Thousands of Texas residents have had their water contaminated in the Barnett bonanza, along with water wells in Pavilion, Wyo.

It’s not just chemicals. Duke University researchers found elevated methane in 13 of 26 wells tested in northeastern Pennsylvania, to the point where the water could catch fire — like the Wyoming sink water in the documentary “Gasland.”

The New York Times obtained EPA documents revealing that wastewater from fracking is often much more radioactive than federal regulators deem safe for treatment plants to handle — water that is eventually fed into rivers.

A 2009 ProPublica investigation found more than a thousand reports of water contamination.

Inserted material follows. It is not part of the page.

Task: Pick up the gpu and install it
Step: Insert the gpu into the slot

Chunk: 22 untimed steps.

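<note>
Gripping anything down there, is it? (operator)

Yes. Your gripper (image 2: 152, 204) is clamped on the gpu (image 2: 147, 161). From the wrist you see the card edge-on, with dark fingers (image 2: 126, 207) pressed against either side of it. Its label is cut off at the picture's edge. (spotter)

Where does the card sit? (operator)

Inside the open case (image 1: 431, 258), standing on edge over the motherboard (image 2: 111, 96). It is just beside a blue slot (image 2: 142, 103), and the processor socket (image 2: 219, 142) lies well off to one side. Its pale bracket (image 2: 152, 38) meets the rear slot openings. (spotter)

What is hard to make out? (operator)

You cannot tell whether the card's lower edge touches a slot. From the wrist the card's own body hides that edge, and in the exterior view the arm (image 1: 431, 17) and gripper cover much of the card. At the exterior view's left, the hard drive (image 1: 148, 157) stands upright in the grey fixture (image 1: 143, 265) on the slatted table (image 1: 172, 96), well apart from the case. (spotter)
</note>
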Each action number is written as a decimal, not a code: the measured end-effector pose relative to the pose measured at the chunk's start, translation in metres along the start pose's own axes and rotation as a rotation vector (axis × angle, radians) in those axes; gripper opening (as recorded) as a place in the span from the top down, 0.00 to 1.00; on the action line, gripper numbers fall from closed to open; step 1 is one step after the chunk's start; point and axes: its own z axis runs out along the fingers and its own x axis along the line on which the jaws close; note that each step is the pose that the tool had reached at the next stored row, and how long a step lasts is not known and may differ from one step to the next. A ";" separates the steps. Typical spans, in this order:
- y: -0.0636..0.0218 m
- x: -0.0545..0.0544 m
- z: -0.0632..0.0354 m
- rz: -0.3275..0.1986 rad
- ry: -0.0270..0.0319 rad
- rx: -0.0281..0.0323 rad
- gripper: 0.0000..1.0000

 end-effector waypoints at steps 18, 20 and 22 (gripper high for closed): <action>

No wonder New Jersey and New York live in constant fear that Pennsylvania’s fracking boom will contaminate the Delaware River, where all three states draw drinking water.

Then there was the dramatic drop in the number and intensity of earthquakes in central Arkansas when fracking was halted, as well as the dramatic increase in air pollution in otherwise pristine northeastern Utah and southwestern Wyoming since fracking began.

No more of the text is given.